Hello @yefei12, I'm Gemini Code Assist1! I'm currently reviewing this pull request and will post my feedback shortly. In the meantime, here's a summary to help you and other reviewers quickly get up to speed!

This pull request integrates EAGLE-3 speculative decoding training capabilities for the Ling-flash-2.0 model. It introduces a new model configuration, enhances data parsing to support a <role>-based chat template, and ensures proper model loading by enabling trust_remote_code. The changes also include example training scripts and dedicated tests to validate the new data preprocessing logic.

Highlights

  • EAGLE-3 Support for Ling-flash-2.0: Enabled training support for EAGLE-3 speculative decoding specifically for the Ling-flash-2.0 model, aligning with SGLang v0.5.6 and SGLang PR #15119.
  • New Configuration: Introduced ling-flash-2.0-eagle3.json to define the architecture for the new model, including vocab_size and draft_vocab_size.

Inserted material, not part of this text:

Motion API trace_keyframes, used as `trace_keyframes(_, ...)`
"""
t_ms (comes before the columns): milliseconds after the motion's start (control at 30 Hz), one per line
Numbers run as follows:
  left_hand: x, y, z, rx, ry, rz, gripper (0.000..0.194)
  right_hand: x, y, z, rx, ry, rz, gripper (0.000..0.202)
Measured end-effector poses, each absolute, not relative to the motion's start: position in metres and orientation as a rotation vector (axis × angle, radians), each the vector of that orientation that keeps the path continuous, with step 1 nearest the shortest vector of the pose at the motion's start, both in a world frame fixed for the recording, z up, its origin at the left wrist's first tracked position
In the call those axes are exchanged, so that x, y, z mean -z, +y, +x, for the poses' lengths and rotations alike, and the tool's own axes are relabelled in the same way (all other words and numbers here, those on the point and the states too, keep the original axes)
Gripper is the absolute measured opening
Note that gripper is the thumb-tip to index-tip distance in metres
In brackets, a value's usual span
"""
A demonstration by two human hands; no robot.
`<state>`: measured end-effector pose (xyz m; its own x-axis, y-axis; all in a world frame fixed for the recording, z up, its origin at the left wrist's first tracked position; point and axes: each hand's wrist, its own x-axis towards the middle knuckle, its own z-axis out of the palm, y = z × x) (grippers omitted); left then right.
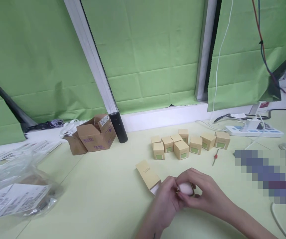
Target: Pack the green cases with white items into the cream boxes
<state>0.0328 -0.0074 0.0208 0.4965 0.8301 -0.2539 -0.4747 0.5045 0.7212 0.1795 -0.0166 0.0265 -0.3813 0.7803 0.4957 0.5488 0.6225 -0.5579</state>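
White object [186, 189]: smooth, rounded, gold-coloured edging; one, lower centre, between both hands. Left hand [168, 196]: fingers curled in, closed on its left side, fingertips partly hidden. Right hand [200, 187]: arched, thumb and fingers clamped round it. From object: opened cardboard box [147, 174], one, oblong, matt tan, near 10 o'clock, beside left hand; small tan boxes [181, 149], nine counted, cuboid, green-windowed print, 12 o'clock; slender red-bodied tool [215, 156], one, 1 o'clock.
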Motion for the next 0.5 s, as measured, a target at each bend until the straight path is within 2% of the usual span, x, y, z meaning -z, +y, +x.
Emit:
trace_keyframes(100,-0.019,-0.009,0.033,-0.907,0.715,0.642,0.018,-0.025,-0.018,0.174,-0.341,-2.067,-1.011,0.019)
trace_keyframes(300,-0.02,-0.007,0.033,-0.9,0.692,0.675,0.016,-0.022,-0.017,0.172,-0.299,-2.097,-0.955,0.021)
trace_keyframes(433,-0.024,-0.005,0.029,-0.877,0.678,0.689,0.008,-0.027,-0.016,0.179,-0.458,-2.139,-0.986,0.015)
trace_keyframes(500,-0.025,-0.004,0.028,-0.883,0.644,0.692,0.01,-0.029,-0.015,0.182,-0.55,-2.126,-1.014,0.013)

  • Chat Template and Parser Enhancements: Added a <role> chat template and updated the regex-based parser in specforge/data/parse.py for robust data ingestion, specifically handling <role> tokens and resolving tokenization/loss masking mismatches.

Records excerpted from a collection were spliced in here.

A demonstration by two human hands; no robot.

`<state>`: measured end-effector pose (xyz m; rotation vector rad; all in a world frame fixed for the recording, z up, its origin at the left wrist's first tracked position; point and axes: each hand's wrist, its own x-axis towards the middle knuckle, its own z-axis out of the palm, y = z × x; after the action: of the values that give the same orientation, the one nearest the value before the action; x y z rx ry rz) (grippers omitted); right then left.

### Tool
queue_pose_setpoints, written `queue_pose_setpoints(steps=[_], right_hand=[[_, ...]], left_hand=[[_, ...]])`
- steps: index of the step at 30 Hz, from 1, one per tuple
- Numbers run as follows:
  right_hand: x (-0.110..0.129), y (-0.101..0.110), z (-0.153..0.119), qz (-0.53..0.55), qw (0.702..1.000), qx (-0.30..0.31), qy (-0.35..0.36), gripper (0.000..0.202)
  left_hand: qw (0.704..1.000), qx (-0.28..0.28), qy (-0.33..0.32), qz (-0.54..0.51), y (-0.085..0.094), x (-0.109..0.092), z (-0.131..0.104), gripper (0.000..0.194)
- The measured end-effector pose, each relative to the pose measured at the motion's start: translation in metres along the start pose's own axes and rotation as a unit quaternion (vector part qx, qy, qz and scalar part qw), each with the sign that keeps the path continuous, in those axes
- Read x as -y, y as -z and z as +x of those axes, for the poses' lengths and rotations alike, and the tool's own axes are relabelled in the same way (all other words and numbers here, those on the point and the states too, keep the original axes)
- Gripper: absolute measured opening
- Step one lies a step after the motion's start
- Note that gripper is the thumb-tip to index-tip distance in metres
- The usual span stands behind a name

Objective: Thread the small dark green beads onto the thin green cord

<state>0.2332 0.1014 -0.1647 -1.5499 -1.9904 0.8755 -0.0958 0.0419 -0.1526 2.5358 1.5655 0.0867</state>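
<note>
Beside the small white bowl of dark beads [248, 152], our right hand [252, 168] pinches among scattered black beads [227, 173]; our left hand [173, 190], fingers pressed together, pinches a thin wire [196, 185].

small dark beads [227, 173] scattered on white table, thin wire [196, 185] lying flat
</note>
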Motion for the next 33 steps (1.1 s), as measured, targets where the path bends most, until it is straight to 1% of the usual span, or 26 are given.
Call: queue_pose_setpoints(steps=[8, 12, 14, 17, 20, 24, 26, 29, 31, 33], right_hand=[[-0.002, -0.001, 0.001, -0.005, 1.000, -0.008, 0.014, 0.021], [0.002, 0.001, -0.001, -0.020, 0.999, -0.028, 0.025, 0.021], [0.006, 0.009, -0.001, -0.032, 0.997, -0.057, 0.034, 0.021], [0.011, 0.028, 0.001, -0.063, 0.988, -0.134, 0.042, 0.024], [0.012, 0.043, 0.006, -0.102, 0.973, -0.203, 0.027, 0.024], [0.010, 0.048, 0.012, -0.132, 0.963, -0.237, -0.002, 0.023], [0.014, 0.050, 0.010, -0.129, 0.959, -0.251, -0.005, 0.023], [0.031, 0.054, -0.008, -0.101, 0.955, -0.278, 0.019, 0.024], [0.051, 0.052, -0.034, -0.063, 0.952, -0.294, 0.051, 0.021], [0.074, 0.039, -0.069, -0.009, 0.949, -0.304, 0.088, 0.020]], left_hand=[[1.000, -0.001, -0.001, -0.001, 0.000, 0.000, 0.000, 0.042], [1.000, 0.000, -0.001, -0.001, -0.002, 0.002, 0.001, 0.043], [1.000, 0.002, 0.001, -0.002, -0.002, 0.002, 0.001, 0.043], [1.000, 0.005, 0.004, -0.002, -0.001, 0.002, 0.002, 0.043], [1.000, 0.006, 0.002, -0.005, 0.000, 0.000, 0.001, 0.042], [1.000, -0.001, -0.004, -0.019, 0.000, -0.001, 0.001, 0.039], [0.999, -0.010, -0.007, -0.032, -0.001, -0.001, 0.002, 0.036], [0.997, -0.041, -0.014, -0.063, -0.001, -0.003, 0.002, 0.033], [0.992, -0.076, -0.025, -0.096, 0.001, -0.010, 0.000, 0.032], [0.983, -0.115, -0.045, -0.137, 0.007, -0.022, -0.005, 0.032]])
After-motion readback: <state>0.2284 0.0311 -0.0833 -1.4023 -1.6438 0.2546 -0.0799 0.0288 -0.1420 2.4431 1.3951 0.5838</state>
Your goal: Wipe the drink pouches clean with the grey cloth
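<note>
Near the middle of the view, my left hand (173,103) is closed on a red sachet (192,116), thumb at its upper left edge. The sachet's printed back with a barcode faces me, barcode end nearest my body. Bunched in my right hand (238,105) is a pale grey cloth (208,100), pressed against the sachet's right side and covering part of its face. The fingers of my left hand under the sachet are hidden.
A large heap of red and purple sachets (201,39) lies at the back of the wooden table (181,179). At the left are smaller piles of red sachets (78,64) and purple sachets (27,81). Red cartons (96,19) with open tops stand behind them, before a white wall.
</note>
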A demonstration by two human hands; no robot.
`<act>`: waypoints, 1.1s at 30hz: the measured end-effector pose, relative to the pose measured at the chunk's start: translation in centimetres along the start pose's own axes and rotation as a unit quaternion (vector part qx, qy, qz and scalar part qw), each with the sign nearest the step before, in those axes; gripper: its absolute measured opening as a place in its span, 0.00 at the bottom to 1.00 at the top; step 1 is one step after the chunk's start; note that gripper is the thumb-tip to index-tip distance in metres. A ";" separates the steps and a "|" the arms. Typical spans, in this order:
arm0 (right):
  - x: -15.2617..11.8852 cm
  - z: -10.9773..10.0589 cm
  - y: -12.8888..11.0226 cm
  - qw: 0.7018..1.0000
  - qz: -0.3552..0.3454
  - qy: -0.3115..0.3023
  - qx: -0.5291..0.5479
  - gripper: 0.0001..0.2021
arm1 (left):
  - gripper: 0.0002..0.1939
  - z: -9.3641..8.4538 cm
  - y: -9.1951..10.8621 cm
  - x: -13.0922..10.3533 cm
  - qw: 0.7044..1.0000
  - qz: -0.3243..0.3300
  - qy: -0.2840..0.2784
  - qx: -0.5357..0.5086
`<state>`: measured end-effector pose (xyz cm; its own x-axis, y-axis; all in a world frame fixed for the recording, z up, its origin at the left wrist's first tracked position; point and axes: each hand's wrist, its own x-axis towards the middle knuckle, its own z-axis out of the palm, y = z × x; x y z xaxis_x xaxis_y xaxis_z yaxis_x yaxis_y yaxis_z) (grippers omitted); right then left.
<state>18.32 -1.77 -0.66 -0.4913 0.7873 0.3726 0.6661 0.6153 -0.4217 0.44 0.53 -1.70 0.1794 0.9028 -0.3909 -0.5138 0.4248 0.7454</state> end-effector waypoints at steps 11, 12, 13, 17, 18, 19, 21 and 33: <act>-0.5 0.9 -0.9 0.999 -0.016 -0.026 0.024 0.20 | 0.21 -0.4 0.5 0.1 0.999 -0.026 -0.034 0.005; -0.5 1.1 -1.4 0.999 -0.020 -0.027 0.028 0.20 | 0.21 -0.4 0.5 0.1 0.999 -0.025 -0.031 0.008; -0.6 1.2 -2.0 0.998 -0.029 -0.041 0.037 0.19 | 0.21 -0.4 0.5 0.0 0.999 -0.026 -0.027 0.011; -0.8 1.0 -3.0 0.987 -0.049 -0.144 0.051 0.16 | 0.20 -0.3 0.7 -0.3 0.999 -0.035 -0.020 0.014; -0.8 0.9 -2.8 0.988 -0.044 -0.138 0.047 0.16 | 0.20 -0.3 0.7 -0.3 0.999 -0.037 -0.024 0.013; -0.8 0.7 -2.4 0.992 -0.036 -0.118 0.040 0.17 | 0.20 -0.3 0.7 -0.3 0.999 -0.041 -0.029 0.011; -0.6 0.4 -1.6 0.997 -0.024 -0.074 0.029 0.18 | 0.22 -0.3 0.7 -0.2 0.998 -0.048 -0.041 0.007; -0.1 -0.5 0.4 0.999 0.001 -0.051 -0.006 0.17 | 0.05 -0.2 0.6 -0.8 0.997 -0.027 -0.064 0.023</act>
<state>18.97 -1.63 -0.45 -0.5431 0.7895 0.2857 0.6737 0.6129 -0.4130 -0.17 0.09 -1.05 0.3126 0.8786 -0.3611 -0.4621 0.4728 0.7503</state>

  • trust_remote_code Integration: Enabled the trust_remote_code flag across various model and tokenizer loading functions (AutoConfig, AutoModelForCausalLM, AutoTokenizer, TargetHead) to enhance flexibility and compatibility.
  • Training Scripts: Provided new example shell scripts (run_ling_flash_2.0_eagle3_offline.sh, run_ling_flash_2.0_eagle3_online.sh) for both offline and online training of the EAGLE-3 model.
  • Preprocessing Tests: Added dedicated preprocessing tests for the new ling-flash-2.0 chat template to ensure correct tokenization and loss masking.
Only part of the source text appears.